ASSIGNMENT:
Omit the images, then output each of the records below exactly.

PROVIDED RECORDS:
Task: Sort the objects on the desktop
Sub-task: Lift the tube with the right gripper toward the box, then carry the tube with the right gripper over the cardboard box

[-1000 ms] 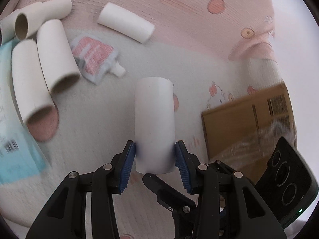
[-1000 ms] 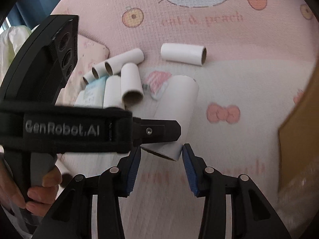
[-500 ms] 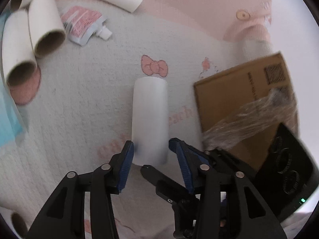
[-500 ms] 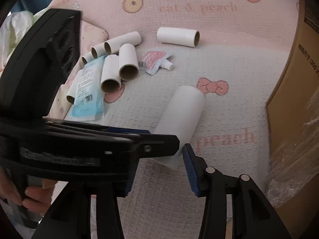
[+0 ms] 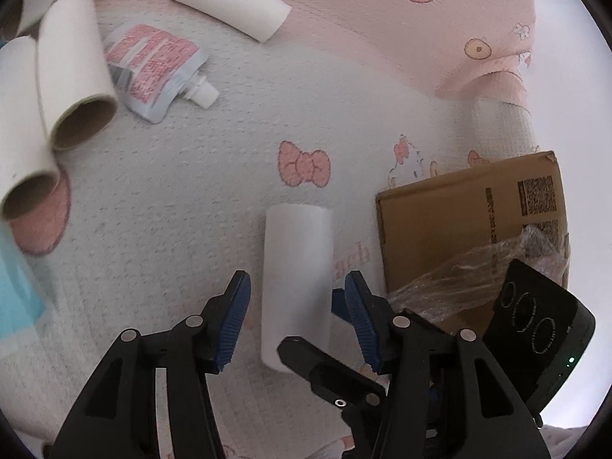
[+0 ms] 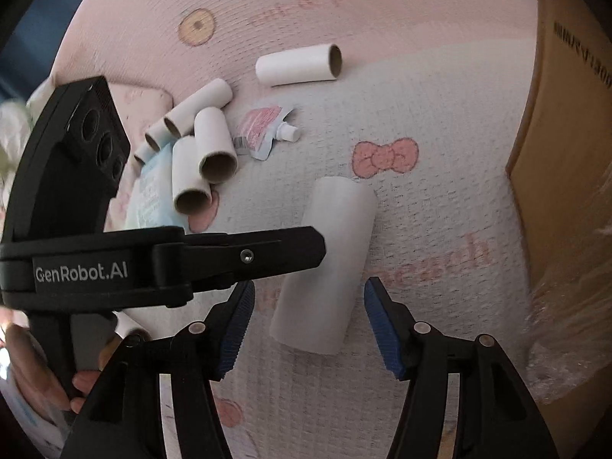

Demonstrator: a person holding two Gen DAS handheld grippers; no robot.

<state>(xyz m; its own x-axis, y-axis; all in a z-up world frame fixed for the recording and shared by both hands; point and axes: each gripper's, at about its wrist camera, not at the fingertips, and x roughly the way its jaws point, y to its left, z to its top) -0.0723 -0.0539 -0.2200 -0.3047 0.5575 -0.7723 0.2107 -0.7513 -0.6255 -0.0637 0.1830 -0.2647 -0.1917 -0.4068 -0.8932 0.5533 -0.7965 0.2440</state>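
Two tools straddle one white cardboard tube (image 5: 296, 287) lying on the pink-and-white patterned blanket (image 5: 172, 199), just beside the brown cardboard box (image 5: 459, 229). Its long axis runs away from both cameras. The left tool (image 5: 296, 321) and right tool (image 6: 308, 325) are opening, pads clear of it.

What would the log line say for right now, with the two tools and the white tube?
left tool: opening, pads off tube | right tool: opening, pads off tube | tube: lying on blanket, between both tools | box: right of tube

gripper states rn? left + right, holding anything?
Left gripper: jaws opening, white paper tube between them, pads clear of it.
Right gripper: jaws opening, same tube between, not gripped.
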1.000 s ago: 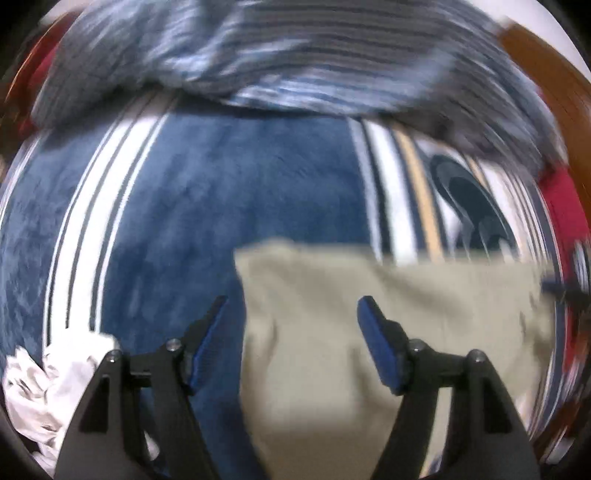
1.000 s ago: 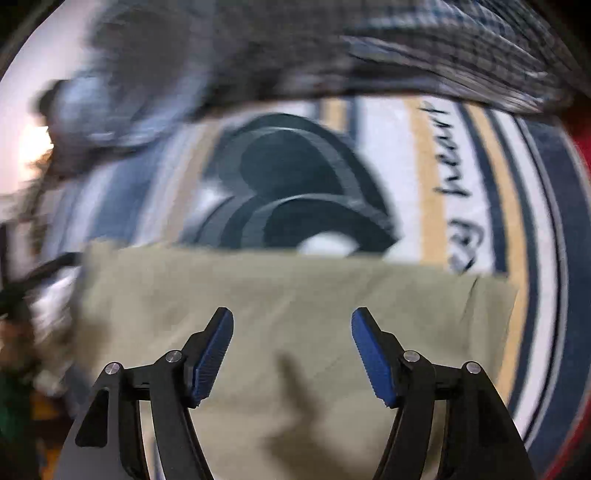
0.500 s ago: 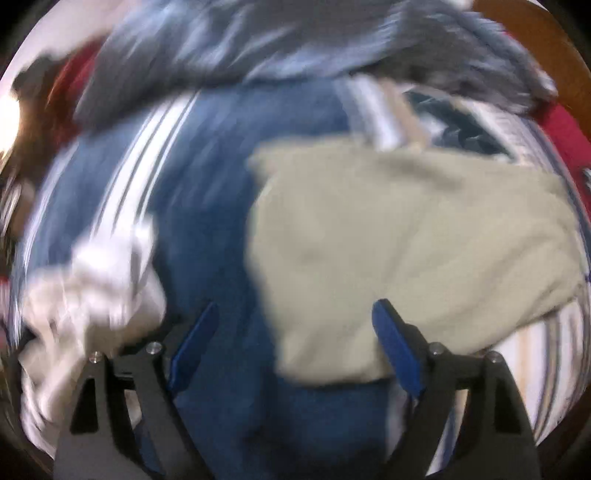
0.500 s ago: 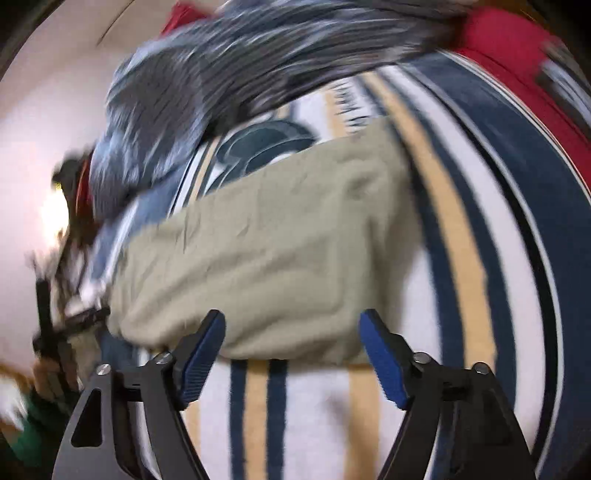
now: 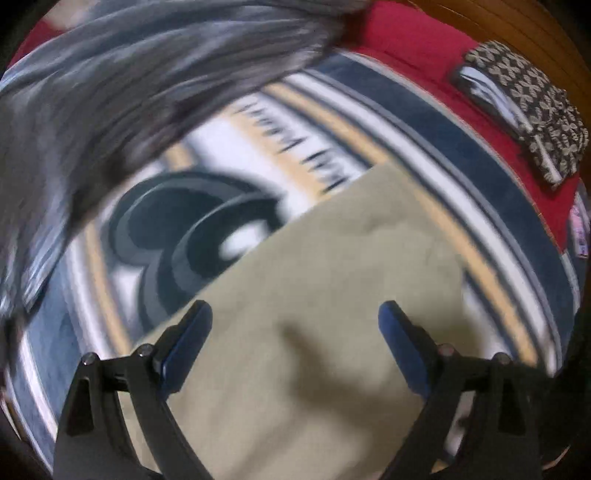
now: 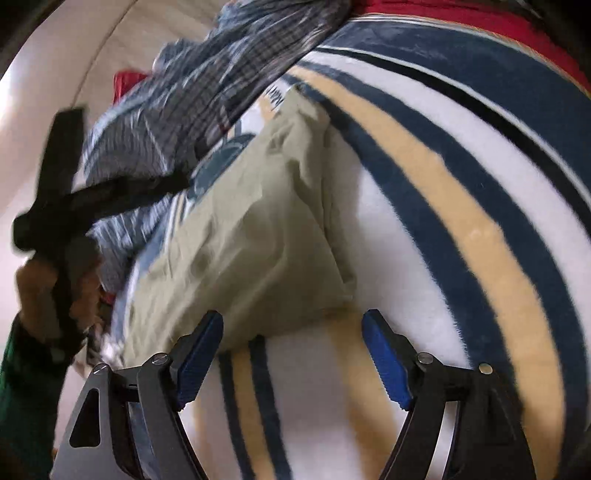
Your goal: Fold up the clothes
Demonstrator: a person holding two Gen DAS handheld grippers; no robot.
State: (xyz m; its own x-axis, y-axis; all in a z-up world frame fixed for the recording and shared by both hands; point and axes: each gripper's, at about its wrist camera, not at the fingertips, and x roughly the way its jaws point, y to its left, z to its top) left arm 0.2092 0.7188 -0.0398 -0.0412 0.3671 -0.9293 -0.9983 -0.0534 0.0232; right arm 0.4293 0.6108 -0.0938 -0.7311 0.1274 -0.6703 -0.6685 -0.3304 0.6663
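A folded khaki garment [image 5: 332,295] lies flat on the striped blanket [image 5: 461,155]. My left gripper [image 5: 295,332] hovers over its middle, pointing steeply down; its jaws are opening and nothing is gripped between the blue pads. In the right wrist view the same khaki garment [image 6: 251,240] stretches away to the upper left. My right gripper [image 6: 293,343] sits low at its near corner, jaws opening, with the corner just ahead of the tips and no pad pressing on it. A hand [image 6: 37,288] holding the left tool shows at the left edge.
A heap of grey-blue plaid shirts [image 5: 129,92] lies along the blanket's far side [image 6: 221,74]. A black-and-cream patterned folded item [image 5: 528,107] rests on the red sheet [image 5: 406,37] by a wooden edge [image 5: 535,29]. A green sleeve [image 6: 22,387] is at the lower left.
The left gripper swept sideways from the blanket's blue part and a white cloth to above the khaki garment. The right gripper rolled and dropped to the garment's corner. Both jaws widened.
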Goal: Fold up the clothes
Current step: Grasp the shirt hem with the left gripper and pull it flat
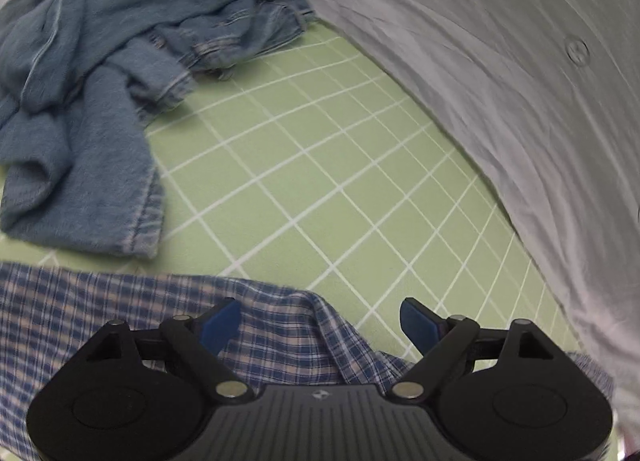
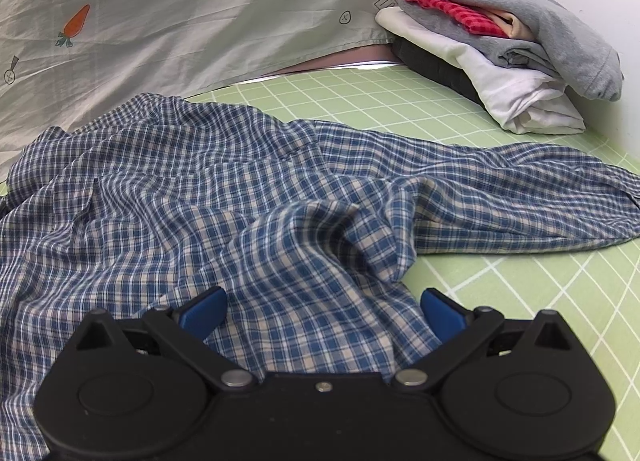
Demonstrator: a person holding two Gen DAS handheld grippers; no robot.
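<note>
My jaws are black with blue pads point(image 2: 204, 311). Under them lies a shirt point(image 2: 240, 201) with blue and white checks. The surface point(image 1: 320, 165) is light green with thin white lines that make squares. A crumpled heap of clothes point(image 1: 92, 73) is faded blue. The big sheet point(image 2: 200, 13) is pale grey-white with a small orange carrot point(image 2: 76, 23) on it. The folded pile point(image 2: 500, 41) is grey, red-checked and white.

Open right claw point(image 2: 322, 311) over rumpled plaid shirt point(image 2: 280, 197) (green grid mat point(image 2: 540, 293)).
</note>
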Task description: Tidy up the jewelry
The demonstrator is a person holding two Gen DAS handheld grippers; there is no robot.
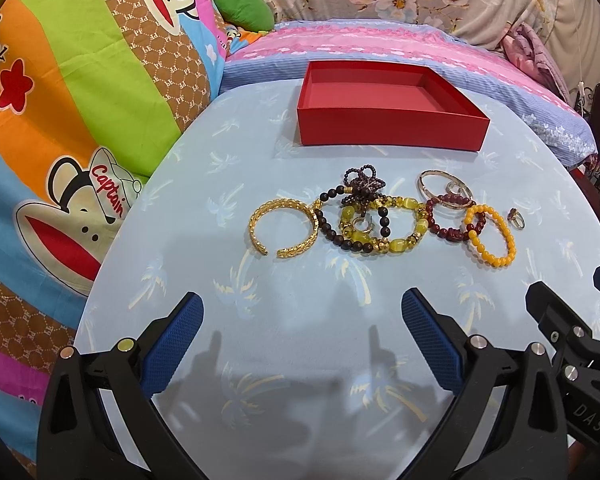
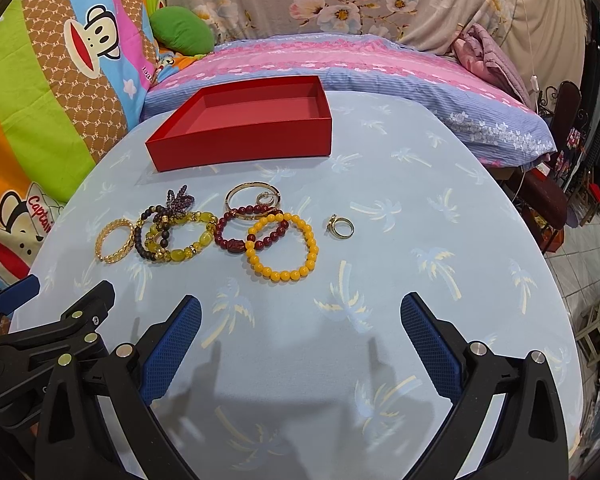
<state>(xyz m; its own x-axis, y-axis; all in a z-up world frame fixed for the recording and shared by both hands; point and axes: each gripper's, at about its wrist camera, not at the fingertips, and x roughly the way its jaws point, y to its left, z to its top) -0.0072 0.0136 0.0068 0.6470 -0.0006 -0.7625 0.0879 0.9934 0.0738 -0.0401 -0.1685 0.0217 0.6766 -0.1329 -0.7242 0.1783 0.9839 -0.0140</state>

WORKED SOLUTION:
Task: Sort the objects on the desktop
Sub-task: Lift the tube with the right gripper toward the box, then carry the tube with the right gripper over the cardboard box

[-1000 ms] 
[-1000 ms] 
[-500 ms] 
[-500 ms] 
[+0 ms] 
[+0 ms] 

Demonstrator: a person holding two Gen DAS handheld grippers; no robot.

<state>(xyz m; its own x-axis, y-axis; all in a z-up world frame fixed for the recording and shared by both hands; point and axes: each gripper's, at about its wrist camera, not at the fingertips, and x roughly the way its jaws point, y to its left, z to its top) -0.0723 -0.0539 -0.2200 -0.3047 0.5575 -0.7723 0.2107 -0.7513 -0.6255 -0.0637 0.1830 -0.2647 -0.1917 -0.4068 -0.8932 0.5533 -0.7965 0.2440</state>
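Two tools straddle one white cardboard tube (image 5: 296, 287) lying on the pink-and-white patterned blanket (image 5: 172, 199), just beside the brown cardboard box (image 5: 459, 229). Its long axis runs away from both cameras. The left tool (image 5: 296, 321) and right tool (image 6: 308, 325) are opening, pads clear of it.

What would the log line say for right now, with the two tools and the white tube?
left tool: opening, pads off tube | right tool: opening, pads off tube | tube: lying on blanket, between both tools | box: right of tube

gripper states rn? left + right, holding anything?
Left gripper: jaws opening, white paper tube between them, pads clear of it.
Right gripper: jaws opening, same tube between, not gripped.
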1.000 s ago: 
1.000 s ago: 
0.500 s ago: 
0.500 s ago: 
now: 
now: 
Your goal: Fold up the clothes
Demonstrator: a person holding two Gen DAS handheld grippers; no robot.
State: (xyz m; its own x-axis, y-axis; all in a z-up world frame fixed for the recording and shared by both hands; point and axes: each gripper's, at about its wrist camera, not at the fingertips, and x roughly the way its jaws point, y to its left, z to its top) left arm 0.2092 0.7188 -0.0398 -0.0412 0.3671 -0.9293 -0.9983 -0.0534 0.0232; right arm 0.4293 0.6108 -0.0938 -0.7311 0.1274 -0.6703 -0.6685 -0.3304 0.6663
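A folded khaki garment [image 5: 332,295] lies flat on the striped blanket [image 5: 461,155]. My left gripper [image 5: 295,332] hovers over its middle, pointing steeply down; its jaws are opening and nothing is gripped between the blue pads. In the right wrist view the same khaki garment [image 6: 251,240] stretches away to the upper left. My right gripper [image 6: 293,343] sits low at its near corner, jaws opening, with the corner just ahead of the tips and no pad pressing on it. A hand [image 6: 37,288] holding the left tool shows at the left edge.
A heap of grey-blue plaid shirts [image 5: 129,92] lies along the blanket's far side [image 6: 221,74]. A black-and-cream patterned folded item [image 5: 528,107] rests on the red sheet [image 5: 406,37] by a wooden edge [image 5: 535,29]. A green sleeve [image 6: 22,387] is at the lower left.
The left gripper swept sideways from the blanket's blue part and a white cloth to above the khaki garment. The right gripper rolled and dropped to the garment's corner. Both jaws widened.
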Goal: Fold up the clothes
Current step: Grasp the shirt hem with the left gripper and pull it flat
Demonstrator: a person holding two Gen DAS handheld grippers; no robot.
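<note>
My jaws are black with blue pads point(image 2: 204, 311). Under them lies a shirt point(image 2: 240, 201) with blue and white checks. The surface point(image 1: 320, 165) is light green with thin white lines that make squares. A crumpled heap of clothes point(image 1: 92, 73) is faded blue. The big sheet point(image 2: 200, 13) is pale grey-white with a small orange carrot point(image 2: 76, 23) on it. The folded pile point(image 2: 500, 41) is grey, red-checked and white.

Open right claw point(image 2: 322, 311) over rumpled plaid shirt point(image 2: 280, 197) (green grid mat point(image 2: 540, 293)).
</note>
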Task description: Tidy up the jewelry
The demonstrator is a person holding two Gen DAS handheld grippers; there is no robot.
<state>(xyz m; its own x-axis, y-axis; all in a z-up world frame fixed for the recording and shared by both hands; point and axes: each gripper's, at about its wrist camera, not at the fingertips, and x roughly the way its jaws point, y to its left, z to its top) -0.0072 0.0136 0.0068 0.6470 -0.0006 -0.7625 0.0879 0.9934 0.0738 -0.0401 -0.1685 0.0217 0.6766 -0.1329 -0.7242 0.1783 0.9839 -0.0140</state>

Nothing else belongs to this exercise.